**Required work**: Identify the lines in the data below that contain "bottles" and give only how many there are.

:: Recorded information ::

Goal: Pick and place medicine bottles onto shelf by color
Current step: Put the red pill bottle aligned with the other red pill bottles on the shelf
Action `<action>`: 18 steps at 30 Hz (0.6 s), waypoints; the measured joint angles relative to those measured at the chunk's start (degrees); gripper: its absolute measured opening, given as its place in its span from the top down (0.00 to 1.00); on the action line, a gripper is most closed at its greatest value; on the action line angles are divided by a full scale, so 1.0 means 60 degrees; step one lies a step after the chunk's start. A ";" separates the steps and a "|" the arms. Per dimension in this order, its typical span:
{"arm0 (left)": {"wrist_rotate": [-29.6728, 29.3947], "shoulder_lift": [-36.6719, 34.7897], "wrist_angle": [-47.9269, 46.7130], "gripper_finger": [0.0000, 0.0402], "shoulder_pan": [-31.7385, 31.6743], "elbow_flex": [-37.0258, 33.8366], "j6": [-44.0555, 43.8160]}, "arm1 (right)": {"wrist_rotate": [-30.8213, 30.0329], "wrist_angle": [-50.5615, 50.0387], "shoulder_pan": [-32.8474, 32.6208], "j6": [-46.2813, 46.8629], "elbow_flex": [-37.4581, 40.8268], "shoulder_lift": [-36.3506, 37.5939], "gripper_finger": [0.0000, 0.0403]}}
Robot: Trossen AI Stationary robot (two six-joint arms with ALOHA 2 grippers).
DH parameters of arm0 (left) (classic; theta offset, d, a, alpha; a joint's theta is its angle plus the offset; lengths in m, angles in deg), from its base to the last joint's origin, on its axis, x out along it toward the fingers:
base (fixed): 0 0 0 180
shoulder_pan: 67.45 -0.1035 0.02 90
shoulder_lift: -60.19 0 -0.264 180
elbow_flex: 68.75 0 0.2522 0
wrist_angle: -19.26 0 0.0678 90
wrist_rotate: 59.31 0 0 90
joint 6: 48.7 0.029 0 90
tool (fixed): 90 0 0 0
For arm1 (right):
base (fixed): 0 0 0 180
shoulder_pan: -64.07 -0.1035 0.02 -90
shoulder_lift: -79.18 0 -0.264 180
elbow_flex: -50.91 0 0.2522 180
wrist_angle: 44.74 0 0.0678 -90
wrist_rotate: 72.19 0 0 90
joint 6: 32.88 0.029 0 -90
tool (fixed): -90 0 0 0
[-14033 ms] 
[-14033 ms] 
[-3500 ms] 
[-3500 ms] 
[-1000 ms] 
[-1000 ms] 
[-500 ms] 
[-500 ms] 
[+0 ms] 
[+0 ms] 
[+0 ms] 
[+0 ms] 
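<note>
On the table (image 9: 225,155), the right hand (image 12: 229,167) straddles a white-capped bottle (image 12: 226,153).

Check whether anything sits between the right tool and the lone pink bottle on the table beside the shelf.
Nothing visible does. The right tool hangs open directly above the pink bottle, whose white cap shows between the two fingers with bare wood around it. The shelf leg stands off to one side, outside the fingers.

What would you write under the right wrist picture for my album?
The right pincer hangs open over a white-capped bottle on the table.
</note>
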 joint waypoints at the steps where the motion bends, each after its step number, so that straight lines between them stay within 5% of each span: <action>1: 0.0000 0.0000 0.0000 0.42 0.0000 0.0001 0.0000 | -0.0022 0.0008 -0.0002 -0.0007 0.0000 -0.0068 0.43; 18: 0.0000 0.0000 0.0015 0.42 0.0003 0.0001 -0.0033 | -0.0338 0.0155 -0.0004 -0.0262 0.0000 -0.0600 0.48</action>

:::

**Completed task**: 2